EXERCISE GOAL:
Which lines in the records below mention the word "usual"? Copy each one out.

[Dataset records]
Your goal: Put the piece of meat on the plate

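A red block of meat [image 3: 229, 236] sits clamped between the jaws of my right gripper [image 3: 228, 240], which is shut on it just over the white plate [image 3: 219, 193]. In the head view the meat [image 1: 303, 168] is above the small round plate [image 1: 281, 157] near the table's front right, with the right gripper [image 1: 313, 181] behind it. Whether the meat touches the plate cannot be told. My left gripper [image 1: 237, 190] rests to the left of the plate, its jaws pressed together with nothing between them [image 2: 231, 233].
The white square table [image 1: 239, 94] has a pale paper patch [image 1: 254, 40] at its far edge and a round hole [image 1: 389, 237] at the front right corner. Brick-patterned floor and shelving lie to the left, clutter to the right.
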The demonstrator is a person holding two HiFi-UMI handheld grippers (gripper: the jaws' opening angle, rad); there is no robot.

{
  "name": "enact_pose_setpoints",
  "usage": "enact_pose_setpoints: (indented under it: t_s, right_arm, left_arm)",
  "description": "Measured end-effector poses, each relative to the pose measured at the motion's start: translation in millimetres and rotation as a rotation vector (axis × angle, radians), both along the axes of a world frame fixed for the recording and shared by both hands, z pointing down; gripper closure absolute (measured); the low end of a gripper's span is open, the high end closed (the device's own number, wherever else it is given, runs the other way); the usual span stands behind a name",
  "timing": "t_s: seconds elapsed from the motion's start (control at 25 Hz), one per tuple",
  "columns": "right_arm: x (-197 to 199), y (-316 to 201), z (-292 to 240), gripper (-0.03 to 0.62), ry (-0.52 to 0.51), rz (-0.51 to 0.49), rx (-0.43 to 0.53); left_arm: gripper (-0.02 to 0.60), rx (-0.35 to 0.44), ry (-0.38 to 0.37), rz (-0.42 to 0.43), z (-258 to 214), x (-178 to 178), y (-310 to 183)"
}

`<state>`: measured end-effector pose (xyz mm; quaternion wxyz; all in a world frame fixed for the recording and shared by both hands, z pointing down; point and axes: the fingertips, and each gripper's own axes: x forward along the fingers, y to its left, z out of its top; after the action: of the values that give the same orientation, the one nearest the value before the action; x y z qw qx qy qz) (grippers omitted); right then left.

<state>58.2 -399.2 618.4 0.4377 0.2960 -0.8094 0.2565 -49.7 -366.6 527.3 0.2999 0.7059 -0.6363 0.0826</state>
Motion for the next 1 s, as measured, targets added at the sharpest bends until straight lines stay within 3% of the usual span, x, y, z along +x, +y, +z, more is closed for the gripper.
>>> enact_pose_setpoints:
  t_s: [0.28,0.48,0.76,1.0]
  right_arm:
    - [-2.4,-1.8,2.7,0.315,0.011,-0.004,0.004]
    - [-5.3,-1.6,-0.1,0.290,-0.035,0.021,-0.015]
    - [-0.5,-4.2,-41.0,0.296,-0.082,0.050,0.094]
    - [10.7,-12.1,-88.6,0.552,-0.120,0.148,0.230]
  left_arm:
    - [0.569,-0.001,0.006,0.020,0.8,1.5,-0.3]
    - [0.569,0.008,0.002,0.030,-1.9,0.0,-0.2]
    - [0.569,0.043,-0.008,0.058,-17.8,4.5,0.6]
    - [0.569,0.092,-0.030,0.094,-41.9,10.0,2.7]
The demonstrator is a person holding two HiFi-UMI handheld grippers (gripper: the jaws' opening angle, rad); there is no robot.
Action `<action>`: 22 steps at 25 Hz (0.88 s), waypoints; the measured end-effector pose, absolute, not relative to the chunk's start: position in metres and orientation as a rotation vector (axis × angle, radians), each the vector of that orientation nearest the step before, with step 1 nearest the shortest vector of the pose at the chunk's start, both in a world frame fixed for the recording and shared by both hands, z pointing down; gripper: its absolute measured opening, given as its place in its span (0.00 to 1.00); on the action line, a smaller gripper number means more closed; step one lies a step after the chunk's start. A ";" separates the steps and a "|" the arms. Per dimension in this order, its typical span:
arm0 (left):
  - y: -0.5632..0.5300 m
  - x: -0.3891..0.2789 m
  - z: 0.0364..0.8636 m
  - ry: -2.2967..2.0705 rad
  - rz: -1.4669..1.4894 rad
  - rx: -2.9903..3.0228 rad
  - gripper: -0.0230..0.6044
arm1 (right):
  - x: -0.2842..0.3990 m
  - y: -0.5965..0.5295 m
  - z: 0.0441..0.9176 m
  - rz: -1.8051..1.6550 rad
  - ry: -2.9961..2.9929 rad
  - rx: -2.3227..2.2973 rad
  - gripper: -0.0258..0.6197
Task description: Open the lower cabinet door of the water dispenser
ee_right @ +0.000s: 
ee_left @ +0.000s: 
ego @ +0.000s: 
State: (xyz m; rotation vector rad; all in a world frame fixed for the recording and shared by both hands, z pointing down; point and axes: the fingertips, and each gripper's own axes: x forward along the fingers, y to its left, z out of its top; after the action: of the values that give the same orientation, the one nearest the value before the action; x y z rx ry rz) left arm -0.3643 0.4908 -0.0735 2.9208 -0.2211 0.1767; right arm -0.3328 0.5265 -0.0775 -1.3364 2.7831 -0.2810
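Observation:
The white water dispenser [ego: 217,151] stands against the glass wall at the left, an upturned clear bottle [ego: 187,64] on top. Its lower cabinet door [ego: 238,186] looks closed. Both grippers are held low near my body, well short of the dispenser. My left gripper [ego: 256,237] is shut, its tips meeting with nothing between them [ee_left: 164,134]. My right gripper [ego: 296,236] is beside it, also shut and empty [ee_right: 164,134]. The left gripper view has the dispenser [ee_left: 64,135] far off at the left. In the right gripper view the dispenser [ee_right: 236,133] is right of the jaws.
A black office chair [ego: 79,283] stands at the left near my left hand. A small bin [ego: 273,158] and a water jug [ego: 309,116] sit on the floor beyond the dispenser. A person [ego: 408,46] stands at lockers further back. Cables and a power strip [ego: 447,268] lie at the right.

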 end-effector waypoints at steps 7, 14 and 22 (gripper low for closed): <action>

SOLUTION:
  "description": "Measured end-effector poses, each relative to the pose measured at the motion's start: translation in millimetres and rotation as a rotation vector (axis × angle, radians), both along the axes of a world frame fixed for the recording and shared by both hands, z pointing down; gripper closure absolute (measured); the low end of a gripper's span is open, the high end closed (the device's own number, wherever else it is given, runs the other way); the usual span stands behind a name",
Motion for the next 1 s, as measured, targets added at the sharpest bends until straight lines stay within 3% of the usual span, x, y, z along +x, +y, +z, more is closed for the gripper.

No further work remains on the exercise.